Now, for just a few final thoughts. I have spent my term as President, Health Care and Education, watching, learning, pondering, mentoring, and just plain living. Many times I’ve thought about how and why I got here, to this awesome position. I am passionate about diabetes. Every day, I see the devastation that diabetes causes in the lives of my patients and their families. I want to see diabetes prevented. I want there to be better ways to care for people with diabetes.
But why have I chosen for 25 years to spend my after-hours time, evenings, and weekends volunteering for ADA and other causes that benefit people with diabetes? Why has diabetes become not just my job, but my vocation?
I truly believe that we can make a difference. But it’s more than that. For me, it’s all about relationships. It’s the relationships with ADA staff, with other volunteers, and even with my patients that have kept me involved and always coming back for more. Some I’ve met and known only for the duration of a single project; others I’ve known and worked with repeatedly over many years.
As an ADA volunteer, I have discovered a world beyond my home base and met ADA volunteers and staff who do amazing things. Many of these same people have helped me do amazing things—things I would never have predicted I’d do—such as chair six gala fundraising events or testify in front of the Illinois House and Senate, or do live media interviews at a moment’s notice.
Working with ADA adds credibility to our work because ADA’s name and logo are synonymous with accurate, consistent, relevant, and timely information. My ADA work has certainly enriched the skills and interests that I take back to my workplace and my patients.
I love my work with ADA, but more than anything, I hope I have modeled for our three beautiful children what it means to identify what you like to do, do your best to become good at it, and work to make the world a better place for others.
To me, ADA is my ADA, it is your ADA, and it is our ADA. We health care professionals are integral to every aspect of the ADA mission. I’d like to reach out and ask you all to become involved and to become leaders, if you are not already. Consider the following as goals for yourself:
Find one other health care professional—someone you identify, recruit, train, and retain—to become active in your area in the ADA mission to find a cure for diabetes. We need new health care professionals at the community level. This is where grooming, mentoring, and fostering future leaders needs to start.
Step out of your usual comfort zone to participate in a fundraising activity in your area if you do not already. Choose something that feels doable for you, such as recruiting a team for America’s Walk for Diabetes.
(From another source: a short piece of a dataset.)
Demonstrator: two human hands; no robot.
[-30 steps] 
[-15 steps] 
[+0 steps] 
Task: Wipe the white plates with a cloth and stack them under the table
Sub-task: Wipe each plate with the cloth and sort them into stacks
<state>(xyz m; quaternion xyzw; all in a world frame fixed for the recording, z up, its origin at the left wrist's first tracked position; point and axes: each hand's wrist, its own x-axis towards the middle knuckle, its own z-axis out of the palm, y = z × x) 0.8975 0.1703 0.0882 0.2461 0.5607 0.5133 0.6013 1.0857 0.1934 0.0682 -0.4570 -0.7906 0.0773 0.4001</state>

Get involved with advocacy. Make an appointment with your representative or senator to talk about how federal dollars for research are allocated and why diabetes doesn’t get its fair share.
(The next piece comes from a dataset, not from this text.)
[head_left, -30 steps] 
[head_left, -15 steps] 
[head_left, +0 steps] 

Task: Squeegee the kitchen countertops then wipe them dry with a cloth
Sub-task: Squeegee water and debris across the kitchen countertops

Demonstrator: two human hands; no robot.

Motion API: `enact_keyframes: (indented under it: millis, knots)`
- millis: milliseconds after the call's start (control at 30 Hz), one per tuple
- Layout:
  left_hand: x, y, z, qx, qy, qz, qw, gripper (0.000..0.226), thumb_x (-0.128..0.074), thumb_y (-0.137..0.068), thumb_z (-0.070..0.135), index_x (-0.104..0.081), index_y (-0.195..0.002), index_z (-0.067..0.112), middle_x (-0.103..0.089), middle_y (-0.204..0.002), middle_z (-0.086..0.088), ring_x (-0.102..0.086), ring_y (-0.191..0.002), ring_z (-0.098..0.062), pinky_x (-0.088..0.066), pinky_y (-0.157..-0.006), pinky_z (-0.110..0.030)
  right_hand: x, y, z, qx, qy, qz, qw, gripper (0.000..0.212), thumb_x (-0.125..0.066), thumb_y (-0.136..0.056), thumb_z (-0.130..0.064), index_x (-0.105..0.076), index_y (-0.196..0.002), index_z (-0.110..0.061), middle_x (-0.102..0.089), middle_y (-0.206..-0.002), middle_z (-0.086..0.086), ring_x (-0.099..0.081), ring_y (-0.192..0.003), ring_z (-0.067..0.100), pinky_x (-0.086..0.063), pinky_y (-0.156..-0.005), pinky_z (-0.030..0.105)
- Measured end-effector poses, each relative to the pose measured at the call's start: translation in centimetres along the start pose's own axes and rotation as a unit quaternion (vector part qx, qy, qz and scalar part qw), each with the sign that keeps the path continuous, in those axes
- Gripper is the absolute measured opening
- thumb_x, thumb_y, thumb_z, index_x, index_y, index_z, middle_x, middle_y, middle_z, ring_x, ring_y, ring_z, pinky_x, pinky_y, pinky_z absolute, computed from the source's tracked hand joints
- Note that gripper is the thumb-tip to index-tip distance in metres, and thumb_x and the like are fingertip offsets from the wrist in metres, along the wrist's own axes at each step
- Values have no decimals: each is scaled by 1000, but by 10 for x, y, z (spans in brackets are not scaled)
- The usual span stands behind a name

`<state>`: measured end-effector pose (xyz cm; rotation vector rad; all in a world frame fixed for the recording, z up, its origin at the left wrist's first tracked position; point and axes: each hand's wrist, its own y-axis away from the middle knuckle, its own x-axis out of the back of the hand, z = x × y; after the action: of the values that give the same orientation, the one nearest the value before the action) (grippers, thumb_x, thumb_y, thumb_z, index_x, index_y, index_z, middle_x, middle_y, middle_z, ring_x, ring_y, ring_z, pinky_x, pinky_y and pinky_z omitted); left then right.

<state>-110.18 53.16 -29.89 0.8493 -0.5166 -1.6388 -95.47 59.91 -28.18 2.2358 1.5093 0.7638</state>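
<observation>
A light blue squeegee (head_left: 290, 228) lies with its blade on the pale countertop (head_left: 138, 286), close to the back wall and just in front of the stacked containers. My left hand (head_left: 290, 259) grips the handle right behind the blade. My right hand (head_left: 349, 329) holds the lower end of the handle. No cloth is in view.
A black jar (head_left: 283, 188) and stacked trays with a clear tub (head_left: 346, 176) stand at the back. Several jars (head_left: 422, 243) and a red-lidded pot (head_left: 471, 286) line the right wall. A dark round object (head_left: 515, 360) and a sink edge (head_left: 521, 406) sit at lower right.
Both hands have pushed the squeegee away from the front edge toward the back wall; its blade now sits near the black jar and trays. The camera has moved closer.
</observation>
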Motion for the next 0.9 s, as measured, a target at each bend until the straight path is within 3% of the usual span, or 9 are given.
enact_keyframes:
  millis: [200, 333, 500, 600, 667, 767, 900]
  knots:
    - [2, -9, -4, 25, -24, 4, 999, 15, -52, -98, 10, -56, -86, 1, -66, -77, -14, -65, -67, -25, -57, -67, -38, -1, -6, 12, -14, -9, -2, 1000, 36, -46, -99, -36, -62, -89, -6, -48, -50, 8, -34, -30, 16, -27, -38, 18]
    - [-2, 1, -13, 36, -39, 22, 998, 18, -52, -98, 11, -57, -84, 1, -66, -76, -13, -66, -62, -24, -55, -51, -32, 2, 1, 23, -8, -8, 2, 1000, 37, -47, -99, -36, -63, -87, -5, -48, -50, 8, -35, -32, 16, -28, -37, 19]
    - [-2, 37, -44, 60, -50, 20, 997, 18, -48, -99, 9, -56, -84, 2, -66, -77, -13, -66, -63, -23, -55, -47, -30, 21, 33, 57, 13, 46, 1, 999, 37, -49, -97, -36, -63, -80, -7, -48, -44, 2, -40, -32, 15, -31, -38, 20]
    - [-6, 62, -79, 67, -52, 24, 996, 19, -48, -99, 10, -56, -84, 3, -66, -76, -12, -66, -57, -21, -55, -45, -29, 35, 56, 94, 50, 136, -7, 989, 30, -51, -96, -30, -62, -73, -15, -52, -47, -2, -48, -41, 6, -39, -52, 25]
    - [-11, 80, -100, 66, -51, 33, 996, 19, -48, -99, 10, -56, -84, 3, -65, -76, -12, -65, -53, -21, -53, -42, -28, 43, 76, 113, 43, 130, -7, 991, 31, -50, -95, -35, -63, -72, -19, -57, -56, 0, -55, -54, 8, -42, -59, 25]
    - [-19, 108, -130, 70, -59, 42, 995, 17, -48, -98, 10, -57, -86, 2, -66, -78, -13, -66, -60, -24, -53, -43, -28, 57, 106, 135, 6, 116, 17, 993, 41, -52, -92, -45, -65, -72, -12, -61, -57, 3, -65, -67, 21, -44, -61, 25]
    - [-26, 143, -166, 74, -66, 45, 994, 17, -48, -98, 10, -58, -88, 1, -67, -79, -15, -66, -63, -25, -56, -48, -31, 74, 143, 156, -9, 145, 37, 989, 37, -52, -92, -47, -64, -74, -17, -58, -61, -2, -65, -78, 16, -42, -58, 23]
Offer your professional skills for a community professional or public education event already planned in your area. If there isn’t one planned, start planning one.
Whatever you do, find a niche that fits you and your interests. ADA needs you, and the time is now.
Anne E. Daly, MS, RD, BC-ADM, CDE, is director of nutrition and diabetes education at Springfield Diabetes and Endocrine Center in Springfield, Ill. She is the immediate Past President, Health Care and Education, of the American Diabetes Association.